I created a couple of more geometric shapes for the second set of concepts as a counterpoint to the hand drawn style used before. The grungey style made another appearance with a faded ‘stamp’ type motif.

wine-logo-03

‘Most Drinkable’ is a bit more unusual as a name but I think it had promise.

wine-logo-04

Concept 3

With wine you have an abundance of imagery to work with – bottles, barrels, glasses and grapes being chief among them. Grapes were particularly fun to work with – as you can see with these next two:

wine-logo-05

I added a little shading into the grapes themselves which I think, along with the strong purple, makes for a memorable impression. Not quite as sure about the fonts, however.

wine-logo-06

Concept 4

Painstakingly hand-drawn, this set of logos were probably my favourite. I returned to the triple-barrel name (mainly to complement the illustration), and drew these partly by hand before digitising them and carefully editing them to adjust line thicknesses and position. I tried full colour, but felt the greyscale added to the boutique quality I was looking for.

wine-logo-07

A little spot colour helped lift the logo a touch – but any more looked like overkill.

wine-logo-08


 

The next phase of this branding process would be to elicit client feedback on the above concepts – mainly looking at style and general feel (over things like wording, fonts and colours).
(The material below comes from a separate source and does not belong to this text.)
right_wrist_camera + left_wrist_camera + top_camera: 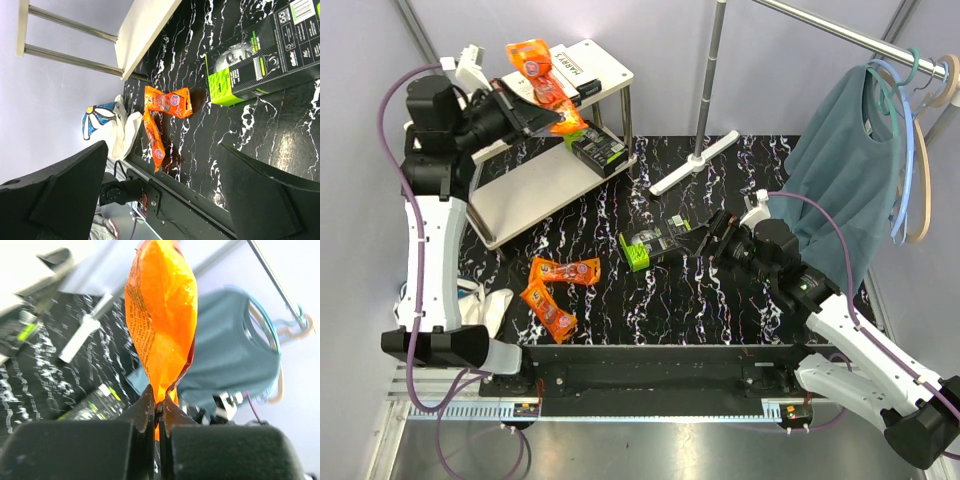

This initial logo presentation is normally accompanied with notes on the suitability of a logo mark and its use across different mediums (print, stationery, and so on).

Creating a successful brand can be a long process with difficult decisions along the way. I believe any one of these marks could be selected as a potential starting point but would undergo many more revisions before being selected as a chosen logo for the company. The logo is of course only one step – colour palettes, fonts, style setters and stationery all form vital parts of a final brand identity.